— AIM OF THE TASK —
Your response should be the complete listing, copied exactly.

------------------------------------------------

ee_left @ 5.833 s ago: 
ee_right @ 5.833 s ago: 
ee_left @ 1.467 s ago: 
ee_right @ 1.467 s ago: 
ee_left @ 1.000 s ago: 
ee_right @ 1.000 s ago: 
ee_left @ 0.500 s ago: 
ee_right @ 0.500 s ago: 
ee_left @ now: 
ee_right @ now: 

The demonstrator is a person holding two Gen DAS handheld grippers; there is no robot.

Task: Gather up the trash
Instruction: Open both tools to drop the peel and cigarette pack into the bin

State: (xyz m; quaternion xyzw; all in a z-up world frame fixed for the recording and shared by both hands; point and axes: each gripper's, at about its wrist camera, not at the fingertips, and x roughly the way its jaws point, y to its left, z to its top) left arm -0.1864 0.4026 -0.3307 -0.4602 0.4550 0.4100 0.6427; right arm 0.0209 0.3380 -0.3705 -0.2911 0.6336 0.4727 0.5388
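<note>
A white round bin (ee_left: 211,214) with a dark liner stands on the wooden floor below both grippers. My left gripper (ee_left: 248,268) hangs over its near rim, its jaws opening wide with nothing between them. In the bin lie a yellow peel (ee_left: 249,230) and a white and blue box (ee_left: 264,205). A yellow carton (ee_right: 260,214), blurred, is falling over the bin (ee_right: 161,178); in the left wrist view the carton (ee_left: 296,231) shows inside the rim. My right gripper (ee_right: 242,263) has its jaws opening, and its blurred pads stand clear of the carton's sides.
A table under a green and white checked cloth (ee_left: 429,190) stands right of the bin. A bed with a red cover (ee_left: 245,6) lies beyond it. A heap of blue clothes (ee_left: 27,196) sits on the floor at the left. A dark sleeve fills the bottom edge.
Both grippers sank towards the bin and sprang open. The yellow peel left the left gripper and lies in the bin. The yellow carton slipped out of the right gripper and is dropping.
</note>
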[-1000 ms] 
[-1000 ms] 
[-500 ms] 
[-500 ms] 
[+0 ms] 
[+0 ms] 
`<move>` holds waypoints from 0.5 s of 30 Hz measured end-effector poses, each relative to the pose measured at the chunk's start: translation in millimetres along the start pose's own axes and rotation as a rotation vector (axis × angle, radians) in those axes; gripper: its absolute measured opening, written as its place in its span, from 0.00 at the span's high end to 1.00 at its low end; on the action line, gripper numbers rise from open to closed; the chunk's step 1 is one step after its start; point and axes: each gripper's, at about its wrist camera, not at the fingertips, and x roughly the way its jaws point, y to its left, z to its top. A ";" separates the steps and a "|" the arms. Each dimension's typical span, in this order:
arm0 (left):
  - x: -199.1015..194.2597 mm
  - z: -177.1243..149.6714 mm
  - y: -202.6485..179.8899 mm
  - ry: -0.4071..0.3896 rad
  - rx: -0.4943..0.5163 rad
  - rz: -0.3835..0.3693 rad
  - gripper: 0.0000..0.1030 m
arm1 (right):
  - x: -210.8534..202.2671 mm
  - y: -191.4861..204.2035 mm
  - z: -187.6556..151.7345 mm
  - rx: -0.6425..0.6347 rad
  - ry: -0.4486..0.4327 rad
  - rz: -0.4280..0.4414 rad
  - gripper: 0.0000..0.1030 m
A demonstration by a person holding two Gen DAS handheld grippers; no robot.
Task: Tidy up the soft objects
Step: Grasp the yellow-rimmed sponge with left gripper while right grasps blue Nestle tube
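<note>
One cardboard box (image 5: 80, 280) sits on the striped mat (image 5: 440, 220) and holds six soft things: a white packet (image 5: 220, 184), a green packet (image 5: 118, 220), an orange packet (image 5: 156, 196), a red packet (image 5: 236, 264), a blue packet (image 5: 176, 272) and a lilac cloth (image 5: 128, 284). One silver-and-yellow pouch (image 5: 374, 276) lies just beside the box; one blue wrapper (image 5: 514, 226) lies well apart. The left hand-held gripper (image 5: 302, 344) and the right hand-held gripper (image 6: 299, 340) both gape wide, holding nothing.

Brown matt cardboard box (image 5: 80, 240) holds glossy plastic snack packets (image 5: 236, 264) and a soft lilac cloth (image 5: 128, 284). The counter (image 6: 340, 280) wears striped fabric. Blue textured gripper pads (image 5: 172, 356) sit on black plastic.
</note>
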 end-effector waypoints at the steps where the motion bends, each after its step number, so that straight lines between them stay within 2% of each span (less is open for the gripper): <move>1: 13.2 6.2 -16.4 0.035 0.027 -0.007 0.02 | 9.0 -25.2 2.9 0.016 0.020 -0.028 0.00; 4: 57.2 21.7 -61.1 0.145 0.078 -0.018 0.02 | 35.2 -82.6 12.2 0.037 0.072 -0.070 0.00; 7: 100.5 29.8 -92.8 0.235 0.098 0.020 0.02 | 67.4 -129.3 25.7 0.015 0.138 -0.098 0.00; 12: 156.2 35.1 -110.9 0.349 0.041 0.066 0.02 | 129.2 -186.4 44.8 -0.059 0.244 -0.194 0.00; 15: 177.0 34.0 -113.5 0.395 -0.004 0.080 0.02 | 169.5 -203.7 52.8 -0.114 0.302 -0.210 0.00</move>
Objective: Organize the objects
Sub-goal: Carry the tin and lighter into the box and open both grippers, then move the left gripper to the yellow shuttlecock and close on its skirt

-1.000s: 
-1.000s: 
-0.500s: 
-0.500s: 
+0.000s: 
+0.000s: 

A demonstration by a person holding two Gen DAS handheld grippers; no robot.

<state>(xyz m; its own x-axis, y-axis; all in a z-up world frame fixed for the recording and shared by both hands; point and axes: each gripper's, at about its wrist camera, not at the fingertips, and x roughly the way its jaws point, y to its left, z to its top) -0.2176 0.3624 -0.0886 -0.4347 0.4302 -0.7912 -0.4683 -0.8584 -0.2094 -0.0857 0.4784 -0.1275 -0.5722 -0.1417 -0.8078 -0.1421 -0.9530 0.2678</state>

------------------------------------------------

— TASK RESPONSE —
ee_left @ 5.833 s ago: 
ee_right @ 5.833 s ago: 
ee_left @ 1.467 s ago: 
ee_right @ 1.467 s ago: 
ee_left @ 1.000 s ago: 
ee_right @ 1.000 s ago: 
ee_left @ 0.500 s ago: 
ee_right @ 0.500 s ago: 
ee_left @ now: 
ee_right @ now: 

The demonstrator is a person holding two Gen DAS handheld grippers; there is no robot.

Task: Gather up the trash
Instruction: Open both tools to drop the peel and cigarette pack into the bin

State: (xyz m; quaternion xyzw; all in a z-up world frame fixed for the recording and shared by both hands; point and axes: each gripper's, at about its wrist camera, not at the fingertips, and x roughly the way its jaws point, y to its left, z to its top) left arm -0.1864 0.4026 -0.3307 -0.4602 0.4550 0.4100 0.6427; right arm 0.0209 0.3380 -0.3705 -0.2911 0.6336 0.4727 0.5388
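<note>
A white round bin (ee_left: 211,214) with a dark liner stands on the wooden floor below both grippers. My left gripper (ee_left: 248,268) hangs over its near rim, its jaws opening wide with nothing between them. In the bin lie a yellow peel (ee_left: 249,230) and a white and blue box (ee_left: 264,205). A yellow carton (ee_right: 260,214), blurred, is falling over the bin (ee_right: 161,178); in the left wrist view the carton (ee_left: 296,231) shows inside the rim. My right gripper (ee_right: 242,263) has its jaws opening, and its blurred pads stand clear of the carton's sides.
A table under a green and white checked cloth (ee_left: 429,190) stands right of the bin. A bed with a red cover (ee_left: 245,6) lies beyond it. A heap of blue clothes (ee_left: 27,196) sits on the floor at the left. A dark sleeve fills the bottom edge.
Both grippers sank towards the bin and sprang open. The yellow peel left the left gripper and lies in the bin. The yellow carton slipped out of the right gripper and is dropping.
</note>
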[-1000 ms] 
[-1000 ms] 
[-500 ms] 
[-500 ms] 
[+0 ms] 
[+0 ms] 
`<move>` holds waypoints from 0.5 s of 30 Hz measured end-effector poses, each relative to the pose measured at the chunk's start: translation in millimetres along the start pose's own axes and rotation as a rotation vector (axis × angle, radians) in those axes; gripper: its absolute measured opening, written as its place in its span, from 0.00 at the span's high end to 1.00 at its low end; on the action line, gripper numbers rise from open to closed; the chunk's step 1 is one step after its start; point and axes: each gripper's, at about its wrist camera, not at the fingertips, and x roughly the way its jaws point, y to its left, z to its top. A ";" separates the steps and a "|" the arms. Each dimension's typical span, in this order:
arm0 (left):
  - x: -199.1015..194.2597 mm
  - z: -177.1243..149.6714 mm
  - y: -202.6485..179.8899 mm
  - ry: -0.4071..0.3896 rad
  - rx: -0.4943..0.5163 rad
  - rz: -0.3835..0.3693 rad
  - gripper: 0.0000..0.1030 m
arm1 (right):
  - x: -210.8534..202.2671 mm
  - y: -191.4861..204.2035 mm
  - z: -187.6556..151.7345 mm
  - rx: -0.6425..0.6347 rad
  - ry: -0.4486..0.4327 rad
  - rz: -0.4280..0.4414 rad
  - gripper: 0.0000..0.1030 m
A demonstration by a person holding two Gen DAS handheld grippers; no robot.
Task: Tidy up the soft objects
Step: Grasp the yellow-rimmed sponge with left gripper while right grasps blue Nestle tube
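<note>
One cardboard box (image 5: 80, 280) sits on the striped mat (image 5: 440, 220) and holds six soft things: a white packet (image 5: 220, 184), a green packet (image 5: 118, 220), an orange packet (image 5: 156, 196), a red packet (image 5: 236, 264), a blue packet (image 5: 176, 272) and a lilac cloth (image 5: 128, 284). One silver-and-yellow pouch (image 5: 374, 276) lies just beside the box; one blue wrapper (image 5: 514, 226) lies well apart. The left hand-held gripper (image 5: 302, 344) and the right hand-held gripper (image 6: 299, 340) both gape wide, holding nothing.

Brown matt cardboard box (image 5: 80, 240) holds glossy plastic snack packets (image 5: 236, 264) and a soft lilac cloth (image 5: 128, 284). The counter (image 6: 340, 280) wears striped fabric. Blue textured gripper pads (image 5: 172, 356) sit on black plastic.
</note>
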 end-effector waypoints at the steps where the motion bends, each after its step number, so that straight lines between them stay within 2% of each span (less is open for the gripper): <move>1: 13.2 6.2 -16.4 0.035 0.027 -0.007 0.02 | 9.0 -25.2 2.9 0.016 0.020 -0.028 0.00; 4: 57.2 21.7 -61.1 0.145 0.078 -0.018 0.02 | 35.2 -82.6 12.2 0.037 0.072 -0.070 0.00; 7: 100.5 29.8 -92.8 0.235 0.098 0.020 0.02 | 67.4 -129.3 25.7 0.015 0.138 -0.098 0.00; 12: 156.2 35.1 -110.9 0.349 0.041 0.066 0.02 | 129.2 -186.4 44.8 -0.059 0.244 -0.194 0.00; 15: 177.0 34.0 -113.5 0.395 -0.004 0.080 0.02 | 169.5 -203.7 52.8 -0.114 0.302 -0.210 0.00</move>
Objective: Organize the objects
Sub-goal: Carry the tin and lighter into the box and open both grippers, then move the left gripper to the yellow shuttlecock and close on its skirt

-1.000s: 
-1.000s: 
-0.500s: 
-0.500s: 
+0.000s: 
+0.000s: 

A demonstration by a person holding two Gen DAS handheld grippers; no robot.

<state>(xyz m; its own x-axis, y-axis; all in a z-up world frame fixed for the recording and shared by both hands; point and axes: each gripper's, at about its wrist camera, not at the fingertips, and x roughly the way its jaws point, y to its left, z to its top) -0.2176 0.3624 -0.0886 -0.4347 0.4302 -0.7912 -0.4683 -0.8584 -0.2094 -0.0857 0.4784 -0.1275 -0.5722 -0.1417 -0.8078 -0.1421 -0.9530 0.2678</state>

Nothing else belongs to the answer.